A Feature Matching Method Based on Multi-Level Refinement Strategy
Shaojie Zhang, Yinghui Wang, Jiaxing Ma, Wei Li, Jinlong Yang, Tao, Yan, Yukai Wang, Liangyi Huang, Mingfeng Wang, and Ibragim R. Atadjanov

TL;DR
This paper introduces KTGP-ORB, a multi-level feature matching method that improves accuracy in visual SLAM by combining local appearance similarity, motion constraints, and global information, reducing errors significantly.
Contribution
The paper presents a novel multi-level refinement strategy for feature matching, integrating GMS and PROSAC algorithms to enhance matching precision in challenging conditions.
Findings
Reduces matching error by 29.92% on average in complex scenes.
Improves robustness against illumination variations and blur.

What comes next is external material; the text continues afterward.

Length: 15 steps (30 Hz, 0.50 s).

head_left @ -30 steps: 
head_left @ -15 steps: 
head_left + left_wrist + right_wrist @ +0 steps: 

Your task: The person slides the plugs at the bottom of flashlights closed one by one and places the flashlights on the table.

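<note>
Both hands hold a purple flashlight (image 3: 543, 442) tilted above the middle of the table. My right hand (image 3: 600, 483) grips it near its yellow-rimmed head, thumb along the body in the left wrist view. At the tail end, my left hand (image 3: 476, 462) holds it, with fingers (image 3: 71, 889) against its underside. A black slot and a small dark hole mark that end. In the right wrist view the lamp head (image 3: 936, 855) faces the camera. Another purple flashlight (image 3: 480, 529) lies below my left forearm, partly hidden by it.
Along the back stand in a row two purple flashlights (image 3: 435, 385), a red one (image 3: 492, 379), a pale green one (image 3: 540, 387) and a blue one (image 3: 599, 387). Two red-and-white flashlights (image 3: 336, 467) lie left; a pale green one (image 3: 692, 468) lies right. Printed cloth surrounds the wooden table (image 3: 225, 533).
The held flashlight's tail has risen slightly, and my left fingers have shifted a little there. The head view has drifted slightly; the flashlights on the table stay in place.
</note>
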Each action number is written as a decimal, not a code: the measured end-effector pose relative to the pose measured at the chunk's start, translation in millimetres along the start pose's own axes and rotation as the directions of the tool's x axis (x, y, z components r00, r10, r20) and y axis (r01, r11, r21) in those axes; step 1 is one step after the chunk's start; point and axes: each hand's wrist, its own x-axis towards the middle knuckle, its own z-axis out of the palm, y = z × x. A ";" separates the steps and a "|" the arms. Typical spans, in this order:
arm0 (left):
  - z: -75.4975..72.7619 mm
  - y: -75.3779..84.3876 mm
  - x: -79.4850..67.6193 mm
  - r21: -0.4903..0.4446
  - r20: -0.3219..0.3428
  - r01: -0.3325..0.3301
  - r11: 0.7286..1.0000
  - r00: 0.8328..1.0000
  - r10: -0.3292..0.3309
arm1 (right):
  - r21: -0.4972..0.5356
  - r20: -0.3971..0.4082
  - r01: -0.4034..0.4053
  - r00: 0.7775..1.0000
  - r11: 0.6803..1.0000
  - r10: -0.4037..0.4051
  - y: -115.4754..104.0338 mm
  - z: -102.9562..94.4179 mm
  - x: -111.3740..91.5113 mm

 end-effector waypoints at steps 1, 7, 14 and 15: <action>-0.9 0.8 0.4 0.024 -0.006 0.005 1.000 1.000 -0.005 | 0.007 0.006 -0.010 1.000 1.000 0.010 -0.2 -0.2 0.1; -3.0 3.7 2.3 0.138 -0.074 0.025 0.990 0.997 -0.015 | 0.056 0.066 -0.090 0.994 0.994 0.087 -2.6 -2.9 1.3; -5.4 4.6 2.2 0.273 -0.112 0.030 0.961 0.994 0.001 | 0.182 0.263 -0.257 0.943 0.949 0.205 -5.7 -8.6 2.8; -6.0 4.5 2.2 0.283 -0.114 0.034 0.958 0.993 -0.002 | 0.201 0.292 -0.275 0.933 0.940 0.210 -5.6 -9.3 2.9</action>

Demonstrates superior performance over traditional ORB matching.
Abstract
Feature matching is a fundamental and crucial process in visual SLAM, and precision has always been a challenging issue in feature matching. In this paper, based on a multi-level fine matching strategy, we propose a new feature matching method called KTGP-ORB. This method utilizes the similarity of local appearance in the Hamming space generated by feature descriptors to establish initial correspondences. It combines the constraint of local image motion smoothness, uses the GMS algorithm to enhance the accuracy of initial matches, and finally employs the PROSAC algorithm to optimize matches, achieving precise matching based on global grayscale information in Euclidean space. Experimental results demonstrate that the KTGP-ORB method reduces the error by an average of 29.92% compared to the ORB algorithm in complex scenes with illumination variations and blur.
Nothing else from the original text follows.